Age-dependent effects of glutamate toxicity in the hippocampus

Zhao Liu, Carl E. Stafstrom, Matthew Sarkisian, Pushpa Tandon, Yili Yang, Ariyuki Hori, Gregory L. Holmes

Research output: Contribution to journalArticlepeer-review

Abstract

While prolonged seizures can cause brain damage at any age, the extent of brain damage following prolonged seizures is highly age-dependent. Seizures in the immature brain are followed by far less histological damage than seizures of similar duration and intensity in mature animals. The reasons for this age-related phenomenon are unclear. Since seizure-induced cell death may be due to the neurotoxic effects of excessive glutamate release, we tested the hypothesis that the immature brain is less vulnerable to glutamate-induced neurotoxicity than the mature brain.
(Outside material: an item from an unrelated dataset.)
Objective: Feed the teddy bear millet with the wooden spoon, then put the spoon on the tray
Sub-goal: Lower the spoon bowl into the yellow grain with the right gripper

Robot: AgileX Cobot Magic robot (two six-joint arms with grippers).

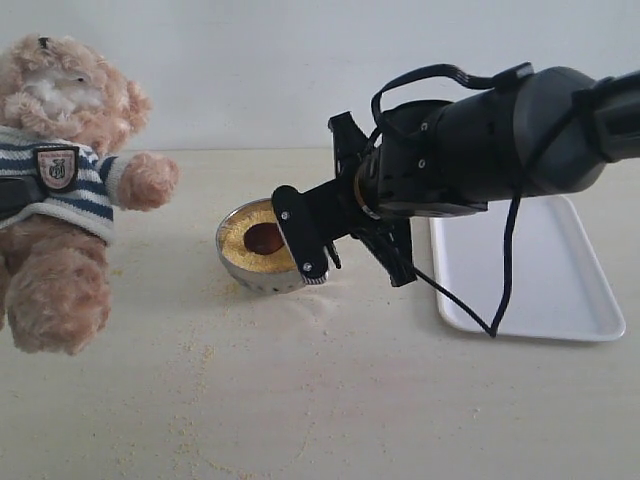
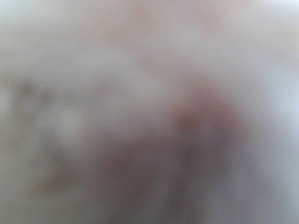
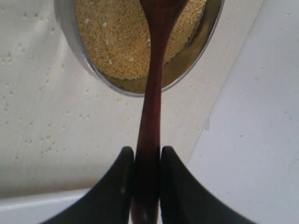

We administered equal amounts of glutamate (0.5 μmol in 1.0 μl) unilaterally into the CA1 subfield of the hippocampus of rats at postnatal (P) days 10, 20, 30, and 60. Equal volumes of saline were injected in the contralateral hippocampus. Rats were killed 7 days later and their brains were examined for hippocampal cell loss. The size of the resultant hippocampal lesion was highly age-dependent. Minimal cell loss was noted in the P10 rats; lesions in the P20 rats were smaller than those at P30 and P60, which were similar in extent. This study demonstrates that the extent of glutamate neurotoxicity in the hippocampus is highly age-dependent, with immature hippocampi relatively resistant to glutamate-induced cell death.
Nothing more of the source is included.